◆ **What is expected**: If a line in the data below includes the string "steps", please return a copy of it.

Input data below:

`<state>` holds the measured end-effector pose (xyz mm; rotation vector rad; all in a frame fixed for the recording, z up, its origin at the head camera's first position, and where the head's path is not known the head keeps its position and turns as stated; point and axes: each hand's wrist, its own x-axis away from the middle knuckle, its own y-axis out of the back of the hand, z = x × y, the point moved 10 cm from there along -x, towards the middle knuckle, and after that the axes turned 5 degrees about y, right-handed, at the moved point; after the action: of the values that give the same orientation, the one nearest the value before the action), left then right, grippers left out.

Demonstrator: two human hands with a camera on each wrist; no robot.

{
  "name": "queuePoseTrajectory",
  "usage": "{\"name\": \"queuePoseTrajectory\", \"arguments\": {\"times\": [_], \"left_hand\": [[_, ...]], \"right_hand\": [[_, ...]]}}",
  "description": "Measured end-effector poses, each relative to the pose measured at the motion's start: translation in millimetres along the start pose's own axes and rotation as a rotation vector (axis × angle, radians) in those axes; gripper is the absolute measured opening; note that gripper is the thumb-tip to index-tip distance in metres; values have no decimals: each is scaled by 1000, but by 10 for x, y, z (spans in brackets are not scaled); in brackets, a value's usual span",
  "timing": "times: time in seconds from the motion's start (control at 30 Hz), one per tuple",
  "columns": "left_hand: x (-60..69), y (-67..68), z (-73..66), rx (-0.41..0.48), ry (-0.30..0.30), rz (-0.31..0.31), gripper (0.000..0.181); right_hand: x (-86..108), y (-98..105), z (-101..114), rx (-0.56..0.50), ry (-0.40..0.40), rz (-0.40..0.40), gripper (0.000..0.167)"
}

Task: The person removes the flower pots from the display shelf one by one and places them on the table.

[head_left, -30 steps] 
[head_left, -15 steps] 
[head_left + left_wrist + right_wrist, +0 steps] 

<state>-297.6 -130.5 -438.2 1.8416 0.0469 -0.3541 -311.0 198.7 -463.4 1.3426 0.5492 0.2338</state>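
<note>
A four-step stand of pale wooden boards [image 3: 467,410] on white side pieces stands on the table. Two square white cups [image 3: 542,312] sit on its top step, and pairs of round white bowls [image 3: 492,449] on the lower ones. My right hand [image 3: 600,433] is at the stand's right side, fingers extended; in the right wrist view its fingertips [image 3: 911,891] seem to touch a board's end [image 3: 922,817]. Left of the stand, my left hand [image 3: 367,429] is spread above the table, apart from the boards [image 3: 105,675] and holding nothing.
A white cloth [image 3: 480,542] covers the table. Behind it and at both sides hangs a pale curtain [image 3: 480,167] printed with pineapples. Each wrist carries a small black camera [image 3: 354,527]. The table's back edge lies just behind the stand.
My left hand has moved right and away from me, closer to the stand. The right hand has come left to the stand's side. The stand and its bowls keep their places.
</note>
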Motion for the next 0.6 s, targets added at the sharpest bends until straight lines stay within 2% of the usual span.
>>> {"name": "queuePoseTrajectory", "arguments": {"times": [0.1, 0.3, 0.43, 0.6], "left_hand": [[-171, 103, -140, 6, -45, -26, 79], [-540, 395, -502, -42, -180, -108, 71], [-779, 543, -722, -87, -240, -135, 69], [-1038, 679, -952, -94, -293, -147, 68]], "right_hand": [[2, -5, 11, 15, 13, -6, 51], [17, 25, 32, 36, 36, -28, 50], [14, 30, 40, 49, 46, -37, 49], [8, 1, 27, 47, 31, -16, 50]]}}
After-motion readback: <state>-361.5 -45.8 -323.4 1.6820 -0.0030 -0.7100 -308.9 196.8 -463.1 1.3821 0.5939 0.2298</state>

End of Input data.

◆ **Solution**:
[head_left, -30 steps] 
[head_left, -15 steps] 
[head_left + left_wrist + right_wrist, +0 steps] 

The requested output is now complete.